ROS already has one that may be repurposed (IP > firewall > services > UDPLite).

Again I haven’t checked this scenario, so just guessing.

cslorabox · August 18, 2020, 6:06pm

This bothers me.

Gateways shouldn’t “fail”.

If there is an incident, it should be a specific identifiable failure.

Most of the software and electrical engineering work put into making our own (and the overwhelming motivation) has not been about getting it to be a gateway, but rather about make sure that when something goes wrong, we know what happened, and can come up with a plan to make sure it doesn’t happen again, or that it is automatically corrected, or else that we automatically notify someone quickly to go address it in person.

A different scenario would be several LoRaWan devices behind the same internet connection connecting to the same TTN gw, haven’t come across such scenario yet, but it may be required to program some sort of NAT “helper” or traffic mangle.

If you mean several UDP gateways connecting through the same router, there’s been concern in the past that some NAT implementations didn’t deal with that well, but wasn’t doing well at finding the origins of this last time I searched the forum for it.

fcojmontilla · August 18, 2020, 6:18pm

I feel you… and think like you. But in order to assure that on an open network the only option is setting up yours.

Was on the verge of setting my own chirpstack to run my apps in fact, but the error % is so low vs the messages trafficked I didn’t look back.

Public services exposed to the internet get used (and abused) a lot. And then there’s the scans, attacks… mix that with UDP and errors are expectable… what counts is the UDP forwarder implementation retrying the transmission if the gateway doesn’t respond the keepalive.

200% agree with you, I would like to have good monitoring, but also understand that would mean a substantial investment in resources.

I wouldn’t mind giving a hand if someone is in such scenario with a mikrotik router.

kersing · August 18, 2020, 6:24pm

Strange, not seeing a lot of downtime impact on my (monitored) gateways and applications.

Yep, that was what I assumed my MikroTik gateway would be (statefull), however two UDP gateways behind one firewalling router didn’t work reliably.

cslorabox · August 18, 2020, 6:25pm

It’s debateable if there’s time for a retry that would still allow hitting a 1 second RX1 delay.

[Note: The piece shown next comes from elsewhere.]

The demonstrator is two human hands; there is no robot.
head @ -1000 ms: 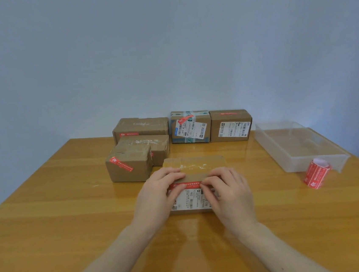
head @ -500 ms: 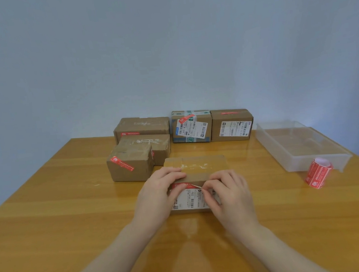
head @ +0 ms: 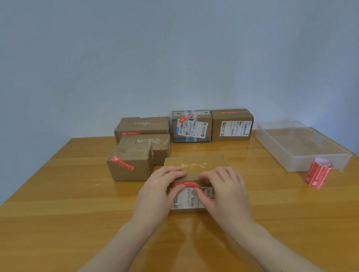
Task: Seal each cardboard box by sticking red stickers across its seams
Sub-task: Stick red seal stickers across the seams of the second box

Given the RX1 delay, the de-duplication delay also needs to be very short, so if any other gateway received the packet, it’s going out to the application sooner than the one having trouble could get its signal report added.

Patching up the UDP protocol isn’t really the answer; switching to a more sophisticated protocol is. The only gateways that cannot use something else, are those where the user can’t change the software.

fcojmontilla · August 18, 2020, 6:30pm

@cslorabox

Couldn’t agree more… I could understand making the protocol so simple (and the choice of using UDP) if it were embedded or low.powered devices the ones acting as TTN gateways, but this obviously won’t be the case as the natural place to run them is on internet connected routers.

Cannot understand why UDP and so simplistic approach either.

fcojmontilla · August 18, 2020, 6:38pm

The NAT issues are to be expected no matter if ports are open, unless a helper is developed, or some sort of programming/workaround applied so that NAT doesn’t get in the way, the problem most probably isn’t the ports aren’t open, but when the router receives the responses thinks the message is for a given forwarder when is in fact for a different one.

Were both forwarders connecting to the same TTN gw? did you try using different TTN gw for each forwarder?

cslorabox · August 18, 2020, 6:43pm

In other words, the NAT implementation needs to be correct, ie, it needs to track the the source port vs internal IP even when the destination port and IP are the same, such that when it gets a response to that port it can route it back to the correct internal IP.